1/4 cup freshly squeezed orange juice
1 tablespoon light miso
1 tablespoon canola oil
1 red bell pepper, seeded and chopped
1 yellow bell pepper, seeded and chopped
2 cups frozen shelled edamame
5 scallions, thinly sliced
Salt and freshly ground
black pepper
1 14-ounce package light firm tofu, patted dry and cut into 8 slices
Cooking spray
2 tablespoons chopped
fresh cilantro

Directions

Preheat broiler to high. Whisk together orange juice and miso in a small bowl and set aside.

Heat oil in a large skillet over medium-high heat. Mix in red and yellow peppers and cook for about 5 minutes or until tender. Add edamame and cook for 2 minutes more, then stir in scallions and 1 1/2 tablespoons of the miso mixture. Toss well and cook for 1 minute more or until scallions are tender. Season with salt and pepper to taste; set aside.
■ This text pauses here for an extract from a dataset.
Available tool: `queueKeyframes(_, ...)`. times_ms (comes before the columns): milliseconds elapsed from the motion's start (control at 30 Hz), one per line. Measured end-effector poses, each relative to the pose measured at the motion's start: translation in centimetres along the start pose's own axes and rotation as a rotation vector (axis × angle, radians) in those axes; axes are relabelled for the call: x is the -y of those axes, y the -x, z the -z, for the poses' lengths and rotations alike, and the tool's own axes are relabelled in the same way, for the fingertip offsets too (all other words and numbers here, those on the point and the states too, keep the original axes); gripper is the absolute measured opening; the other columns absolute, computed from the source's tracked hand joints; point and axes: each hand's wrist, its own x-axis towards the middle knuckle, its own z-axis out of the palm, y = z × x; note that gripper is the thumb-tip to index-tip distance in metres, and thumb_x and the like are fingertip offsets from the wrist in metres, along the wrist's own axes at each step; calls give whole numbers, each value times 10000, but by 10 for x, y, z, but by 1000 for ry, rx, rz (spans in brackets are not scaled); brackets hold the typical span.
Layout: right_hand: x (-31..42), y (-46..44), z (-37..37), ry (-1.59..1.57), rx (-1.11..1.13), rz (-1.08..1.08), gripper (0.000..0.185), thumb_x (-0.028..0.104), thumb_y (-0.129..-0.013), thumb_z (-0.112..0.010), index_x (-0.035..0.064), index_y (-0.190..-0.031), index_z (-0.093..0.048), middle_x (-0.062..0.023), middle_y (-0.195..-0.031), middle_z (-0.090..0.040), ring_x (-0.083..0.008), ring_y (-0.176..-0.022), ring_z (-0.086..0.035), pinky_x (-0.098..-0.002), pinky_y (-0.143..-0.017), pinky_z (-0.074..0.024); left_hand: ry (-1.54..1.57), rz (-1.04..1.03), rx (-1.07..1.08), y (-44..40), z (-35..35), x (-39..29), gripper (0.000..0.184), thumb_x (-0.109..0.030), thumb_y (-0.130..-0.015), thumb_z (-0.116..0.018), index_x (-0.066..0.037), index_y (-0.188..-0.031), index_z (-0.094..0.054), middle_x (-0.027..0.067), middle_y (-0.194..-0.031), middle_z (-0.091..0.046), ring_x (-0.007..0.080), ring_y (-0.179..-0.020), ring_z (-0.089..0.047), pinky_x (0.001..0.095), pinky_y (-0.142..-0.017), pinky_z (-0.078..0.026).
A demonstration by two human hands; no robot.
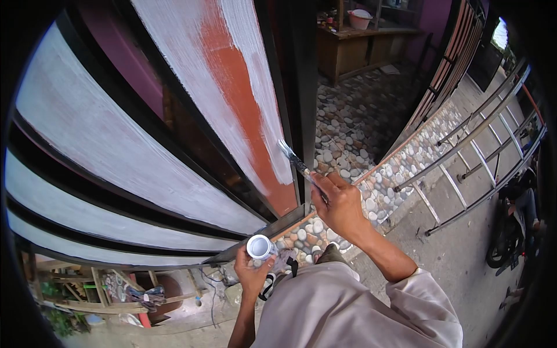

Place tofu on a baking sheet coated with cooking spray. Brush tops with the miso mixture. Place in the broiler 12 to 14 inches from heat and cook for 1 to 2 minutes or until lightly browned. Flip tofu, brush with the remaining miso mixture, and broil for 1 to 2 minutes more. Spoon edamame and pepper mixture on top, sprinkle with cilantro, and serve.